Github Actions workflow syntax

https://docs.github.com/en/free-pro-team@latest/actions/reference/workflow-syntax-for-github-actions

Terraform Cloud

Workspaces

In Terraform cloud, a workspace is like the directory where your Terraform files are located in and where you execute Terraform from and where Terraform puts the state file locally. This means that every single new Terraform needs a new workspace.

https://www.terraform.io/docs/cloud/workspaces/index.html#workspaces-are-collections-of-infrastructure

Usage

Will have to create a pipeline for each Terraform you want to "sync" up. Not so GitOps-ey...i kinda want to get away from creating distinct pipelines.

Getting remote state

At times you will have to get information that was created by another Terraform. For example, you might create a generic VPC that holds all of your resources then you might create an EKS cluster and an RDS in that VPC. Instead of combining those Terraforms into one big Terraform, you can separate it out. However, to create your EKS cluster or RDS, you will need to know certain information like the VPC ID and the subnets you want to put them into.

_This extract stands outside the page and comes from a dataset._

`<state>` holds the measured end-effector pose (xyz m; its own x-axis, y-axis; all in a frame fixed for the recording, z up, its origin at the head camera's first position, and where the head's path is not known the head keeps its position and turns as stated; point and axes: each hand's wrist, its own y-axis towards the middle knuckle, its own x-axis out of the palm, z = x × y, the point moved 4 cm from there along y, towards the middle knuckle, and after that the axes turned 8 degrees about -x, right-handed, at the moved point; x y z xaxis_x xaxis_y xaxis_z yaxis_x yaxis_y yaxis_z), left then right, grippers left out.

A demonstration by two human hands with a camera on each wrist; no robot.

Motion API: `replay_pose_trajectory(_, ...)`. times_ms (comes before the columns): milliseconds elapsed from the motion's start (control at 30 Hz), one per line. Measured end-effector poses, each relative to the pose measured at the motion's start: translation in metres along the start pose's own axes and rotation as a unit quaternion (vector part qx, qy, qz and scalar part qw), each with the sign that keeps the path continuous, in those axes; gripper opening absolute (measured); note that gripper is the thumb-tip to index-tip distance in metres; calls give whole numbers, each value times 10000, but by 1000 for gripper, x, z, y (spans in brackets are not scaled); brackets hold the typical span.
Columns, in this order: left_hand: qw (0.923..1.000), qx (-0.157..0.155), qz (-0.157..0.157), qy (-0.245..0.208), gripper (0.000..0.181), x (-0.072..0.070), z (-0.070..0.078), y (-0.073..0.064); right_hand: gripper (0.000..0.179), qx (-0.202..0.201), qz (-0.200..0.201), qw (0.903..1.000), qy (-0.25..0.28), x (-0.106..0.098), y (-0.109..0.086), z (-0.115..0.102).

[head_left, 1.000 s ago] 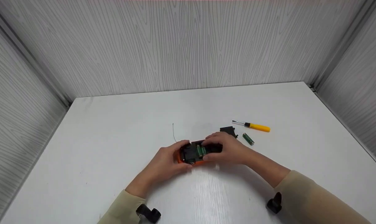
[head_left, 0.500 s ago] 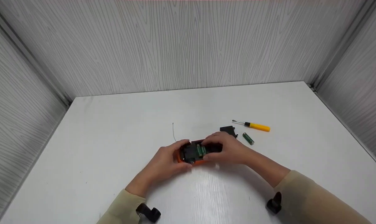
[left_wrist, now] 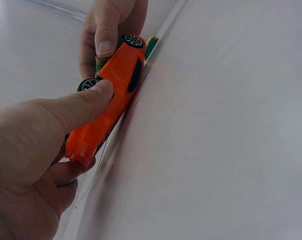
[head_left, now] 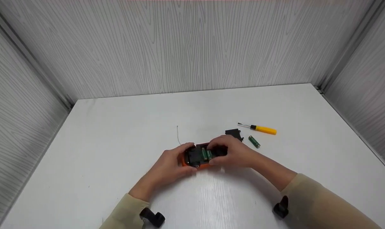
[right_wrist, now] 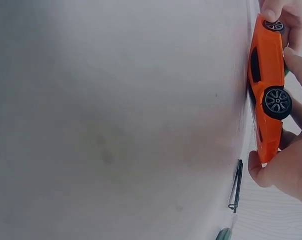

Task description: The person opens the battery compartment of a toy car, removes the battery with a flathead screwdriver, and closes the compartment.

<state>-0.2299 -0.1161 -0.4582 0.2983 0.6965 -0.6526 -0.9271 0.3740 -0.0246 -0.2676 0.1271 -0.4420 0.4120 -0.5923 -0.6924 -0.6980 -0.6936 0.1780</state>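
Note:
An orange toy car [head_left: 206, 166] lies wheels-up on the table, its black underside showing an uncovered battery compartment. My left hand [head_left: 170, 165] grips the car's left end, thumb along the near side, seen closely in the left wrist view. Two green batteries sit side by side at the compartment: a left battery [head_left: 204, 154] and a right battery [head_left: 210, 155]. My right hand [head_left: 232, 152] pinches the right battery between thumb and fingers. That hand hides the compartment's right part. Both wrist views show the car's orange side and wheels.
A loose green battery [head_left: 254, 142] lies right of the car. The black battery cover [head_left: 233, 134] is behind my right hand, partly hidden. Farther back lies a screwdriver [head_left: 265, 129] with a yellow handle. A thin wire [head_left: 178, 135] sticks out behind the car.
The right battery has shifted slightly, with a small gap now showing between it and the left one. My right fingers moved very little; my left hand stayed put.

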Motion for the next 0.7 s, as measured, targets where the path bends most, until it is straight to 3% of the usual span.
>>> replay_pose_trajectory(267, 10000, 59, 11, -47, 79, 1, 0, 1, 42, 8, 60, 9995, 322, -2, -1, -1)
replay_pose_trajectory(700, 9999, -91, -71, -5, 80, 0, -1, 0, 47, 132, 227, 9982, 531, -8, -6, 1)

With this, you can get that data and use it in the EKS or RDS Terraform.

https://www.terraform.io/docs/cloud/workspaces/state.html

data "terraform_remote_state" "vpc" {
  backend = "remote"
  config = {
    organization = "example_corp"
    workspaces = {
      name = "vpc-prod"
    }
  }
}

resource "aws_instance" "redis_server" {
  # Terraform 0.12 syntax: use the "outputs.<OUTPUT NAME>" attribute
  subnet_id = data.terraform_remote_state.vpc.outputs.subnet_id

  # Terraform 0.11 syntax: use the "<OUTPUT NAME>" attribute
  subnet_id = "${data.terraform_remote_state.vpc.subnet_id}"
}

You will also need to give the organization or another workspace access to this state:

  • Go to the workspace in Terraform Cloud's UI that you want to get data from
  • In that workspace, go to Settings -> General
  • Go down to the Remote state sharing section and enable it
  • You can either give the entire organization access or specific workspaces access to this workspace's state

Delete workflow.

The delete workflow is not so great. I would ideally like to be able to delete the item from Git and have a plan and apply on merge to destroy the resources.

You have to go into the Terraform's Cloud UI and into your workspace to delete the resources: https://learn.hashicorp.com/tutorials/terraform/cloud-destroy?in=terraform/cloud-get-started#delete-the-terraform-cloud-workspace

Order of commiting

There is an order you have to commit the files. You will have to commit the VPC Terraform and let it create before commiting and merging the EKS cluster Terraform because the EKS Terraform depends on information from the VPC Terraform. If that information is not there, the EKS cluster Terraform will fail.